■ **Task details**:
The lines to reproduce from the material below are those from the one containing "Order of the" through the one containing "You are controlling", both included; write them out exactly and add nothing.

■ **Dataset section**:
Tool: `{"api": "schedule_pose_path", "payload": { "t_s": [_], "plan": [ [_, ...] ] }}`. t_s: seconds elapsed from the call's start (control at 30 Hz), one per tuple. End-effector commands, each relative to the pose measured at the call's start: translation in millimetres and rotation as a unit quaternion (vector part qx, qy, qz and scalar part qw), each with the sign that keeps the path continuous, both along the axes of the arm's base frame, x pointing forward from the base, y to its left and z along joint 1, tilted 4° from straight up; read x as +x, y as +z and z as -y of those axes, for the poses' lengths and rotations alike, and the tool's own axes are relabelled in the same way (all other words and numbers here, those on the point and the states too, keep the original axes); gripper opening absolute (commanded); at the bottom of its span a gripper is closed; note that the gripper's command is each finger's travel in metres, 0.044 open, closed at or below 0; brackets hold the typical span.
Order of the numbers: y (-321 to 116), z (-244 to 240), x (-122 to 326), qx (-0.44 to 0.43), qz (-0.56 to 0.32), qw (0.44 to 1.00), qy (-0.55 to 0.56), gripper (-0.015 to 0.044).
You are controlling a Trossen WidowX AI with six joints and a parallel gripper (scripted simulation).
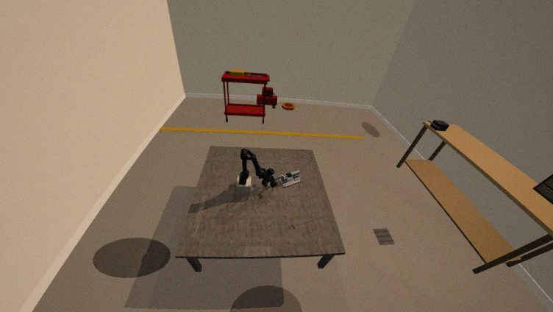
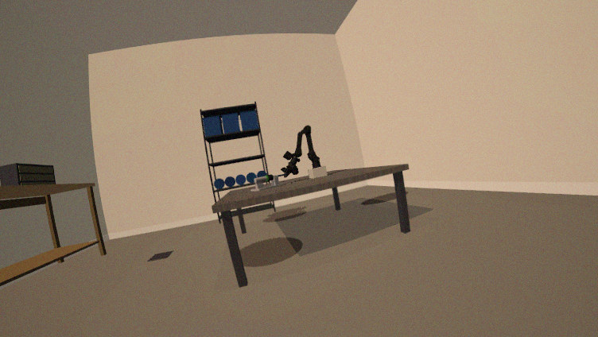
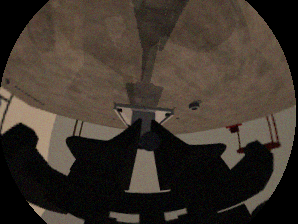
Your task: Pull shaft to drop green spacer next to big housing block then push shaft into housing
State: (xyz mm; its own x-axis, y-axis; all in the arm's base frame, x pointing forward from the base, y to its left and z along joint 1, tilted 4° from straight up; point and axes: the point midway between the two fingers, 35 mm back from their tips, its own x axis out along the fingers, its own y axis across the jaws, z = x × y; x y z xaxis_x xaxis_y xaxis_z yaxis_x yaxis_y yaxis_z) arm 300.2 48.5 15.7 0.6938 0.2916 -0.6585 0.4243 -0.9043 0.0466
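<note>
The fixture's pale base plate [image 1: 293, 182] [image 3: 167, 109] lies on the table. The pale housing block [image 1: 295, 172] [image 2: 260, 181] stands at its far end from the arm. The green spacer [image 1: 291, 175] [image 2: 266, 178] shows as a small patch beside the block, still up at shaft height. Dark spacers [image 1: 287, 175] [image 2: 270, 177] sit beside it; their number is too small to tell. The thin shaft [image 2: 281, 176] runs from the fixture to my gripper [image 1: 275, 180] [image 2: 285, 174] [image 3: 146, 123], which is shut on its near end. The fingers hide much of the fixture in the wrist view.
The arm's white base [image 1: 243, 182] [image 2: 317, 172] stands on the table [image 1: 263, 228] [image 2: 355, 177]. A small dark round piece [image 3: 194, 105] shows right of the fixture in the wrist view. A thin dark item [image 1: 293, 227] lies toward the table's front.
</note>
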Motion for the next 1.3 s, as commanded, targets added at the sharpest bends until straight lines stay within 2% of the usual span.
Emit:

■ **Output**:
Order of the numbers: y (-321 to 116), z (-244 to 240), x (-122 to 326), qx (-0.44 to 0.43), qz (-0.56 to 0.32), qw (0.44 to 1.00), qy (-0.55 to 0.56), gripper (-0.015 to 0.044).
You are controlling a Trossen WidowX AI with six joints and a parallel gripper (scripted simulation).

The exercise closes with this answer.